英米が地元の製薬会社に対して提供する資金支援には、似たような条件が付けられている。世界最大級のワクチン生産国であるインドでは、政府が自国民を優先し、ワクチンの輸出規制に乗り出すとの見方が製薬業界関係者の間で出ている。コロナ治療薬候補として期待されていた抗マラリア薬「ヒドロキシクロロキン」についても、当局が輸出規制を行ったためだ。
米バイオ医薬品会社ノババックスのスタンリー・アーク最高経営責任者(CEO)はインタビューで、できる限り多くの大陸で製造できることを望むと話す。同社は25日、コロナ予防ワクチン候補の治験開始を明らかにした。すべてが順調に行けば、年内までに最大1億回分を生産できる見通しという。
アーク氏は「問題はその1億回分がまずどこに向かうかだ」と指摘する。同社では、ドナルド・トランプ米大統領が「国防生産法(DPA)」を発動して、米国内で生産された分の備蓄に動く事態を想定しており、米国外での生産をどう増やすか検討している。「問題になるのは、国境が封鎖された場合だ」(アーク氏)
米政府はこれまで、J&J、モデルナ、英アストラゼネカ、仏サノフィの製薬4社が手掛けるワクチン製造に20億ドル超の資金支援を提供した。大半の企業は、資金援助を受ける条件として、もしくは別途に、米国内で製造することを約束している。一方で、J&Jなどは、同時に欧州での生産にも取り組んでいる。
「われわれは列の先頭に立つ必要がある」。米生物医学先端研究開発局(BARDA)のリック・ブライト元局長は先週の議会証言で、まだ効果が確認されていないワクチン候補を国内で製造する企業に前倒しで資金支援を行った理由をこう説明した。
BARDAはモデルナに対して、ワクチンの開発と大量生産に向けて最大4億8,300万ドルを提供する。モデルナのステファン・バンセルCEOはインタビューで、政府との契約には、米国への供給について具体的な要件は含まれていないと話す。
英政府もこれまで、アストラゼネカとオックスフォード大学が共同で手掛けるワクチン候補に少なくとも7,900万ドルを提供した。開発に成功すれば英国民が最初にワクチンの投与を受けることになるとみられ、早ければ9月にも3,000万回分が供給される見通しだ。
トランプ政権は先週、約3億回分のワクチンを米国向けに製造するため、アストラゼネカに最大12億ドルを提供する方針を示した。
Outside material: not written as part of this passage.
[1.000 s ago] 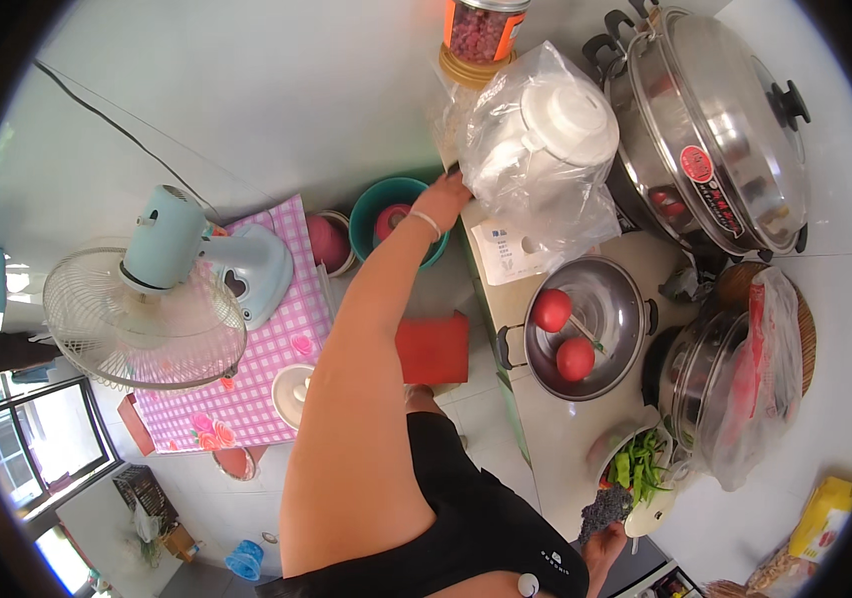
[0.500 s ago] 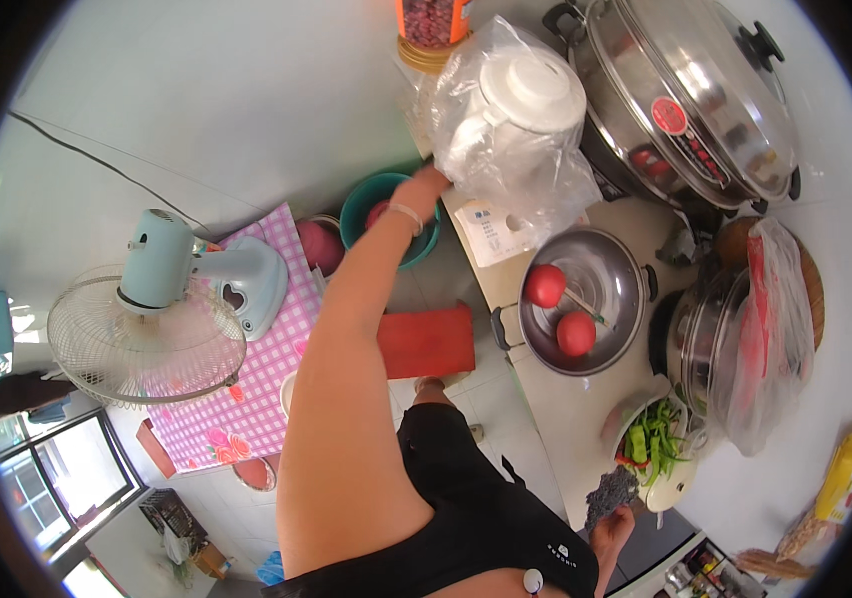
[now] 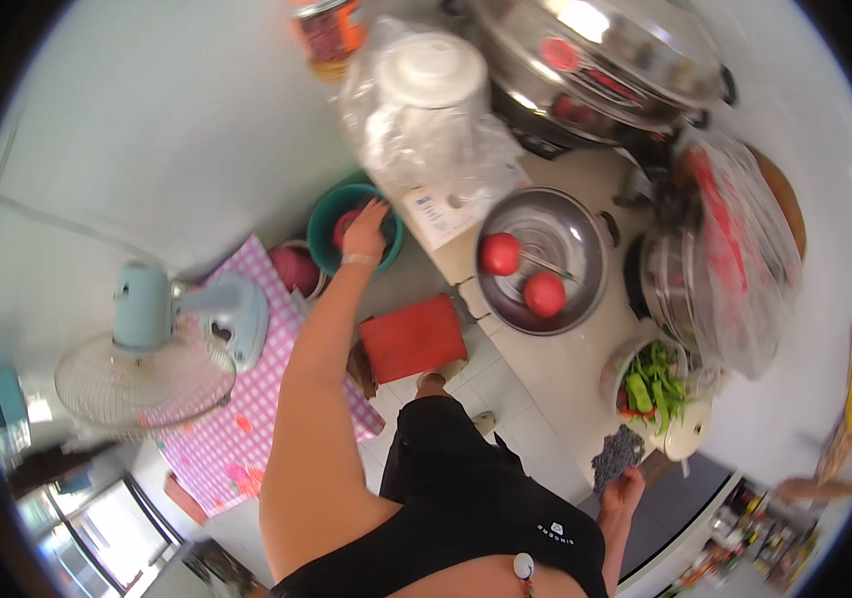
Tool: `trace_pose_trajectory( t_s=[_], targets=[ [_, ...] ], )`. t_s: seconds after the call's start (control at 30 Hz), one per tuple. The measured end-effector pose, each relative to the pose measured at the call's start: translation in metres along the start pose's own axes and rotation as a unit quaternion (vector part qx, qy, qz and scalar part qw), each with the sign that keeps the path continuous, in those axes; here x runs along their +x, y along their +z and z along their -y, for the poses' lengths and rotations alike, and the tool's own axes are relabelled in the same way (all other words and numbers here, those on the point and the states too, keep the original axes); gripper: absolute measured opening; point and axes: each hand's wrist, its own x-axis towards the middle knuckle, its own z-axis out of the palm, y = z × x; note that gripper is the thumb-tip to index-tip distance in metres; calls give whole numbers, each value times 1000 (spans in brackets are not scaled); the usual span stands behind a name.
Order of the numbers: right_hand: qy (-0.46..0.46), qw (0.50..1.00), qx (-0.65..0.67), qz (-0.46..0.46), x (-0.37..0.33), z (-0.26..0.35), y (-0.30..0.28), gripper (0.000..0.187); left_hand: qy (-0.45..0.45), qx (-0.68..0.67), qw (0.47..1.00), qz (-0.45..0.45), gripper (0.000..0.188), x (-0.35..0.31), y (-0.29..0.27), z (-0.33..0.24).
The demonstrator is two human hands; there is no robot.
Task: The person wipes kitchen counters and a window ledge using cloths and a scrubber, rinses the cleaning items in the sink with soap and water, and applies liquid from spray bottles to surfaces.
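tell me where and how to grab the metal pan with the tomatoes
I'd take the metal pan by its two side handles, reaching in from both ends at once: they jut outward on opposite sides. Probably best kept level, since the round tomatoes could roll.

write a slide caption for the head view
Left hand at a green bucket, right hand holding a grey cloth, beside a counter with a pan.

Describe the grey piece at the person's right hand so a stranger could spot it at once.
Find the pale counter slanting down the picture's right half. Near its lower end, below the bowl of green vegetables, the right hand holds the grey piece. Its dull, ragged look sets it apart from the smooth, rounded cream thing nearby.
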Motion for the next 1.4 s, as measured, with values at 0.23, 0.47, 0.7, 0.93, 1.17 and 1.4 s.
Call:
trace_pose_trajectory(
  t_s=[0.23,0.47,0.7,0.93,1.17,1.4],
  targets=[
    [-23,994,85,-70,-4,-6,-20,63,-55,-128,990,-16,44,-92,30,-139],
    [-52,971,209,-102,-35,-29,-80,60,96,-168,956,220,43,-194,79,-227],
    [-133,917,320,-201,-94,-74,-166,54,232,-234,916,229,50,-177,92,-329],
    [-223,850,424,-218,-163,-144,-249,54,451,96,834,303,62,-235,181,-381],
    [-341,724,530,-280,-240,-260,-357,51,521,69,814,245,51,-344,291,-504],
    [-427,607,577,-342,-325,-366,-428,52,530,85,815,220,47,-394,329,-544]
  ],
)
コロナワクチン開発向けに資金支援を行う非営利組織「Coalition for Epidemic Preparedness Innovations」のリチャード・ハチェットCEOは「どのワクチンメーカーも拠点を置く国に対する責任を感じるだろう」と述べる。自国民向けに生産するよう誘導するのは米国だけではないとし、「これは世界的な現象だ」と話す。
以上、Wall Street Journalより要約・引用しました。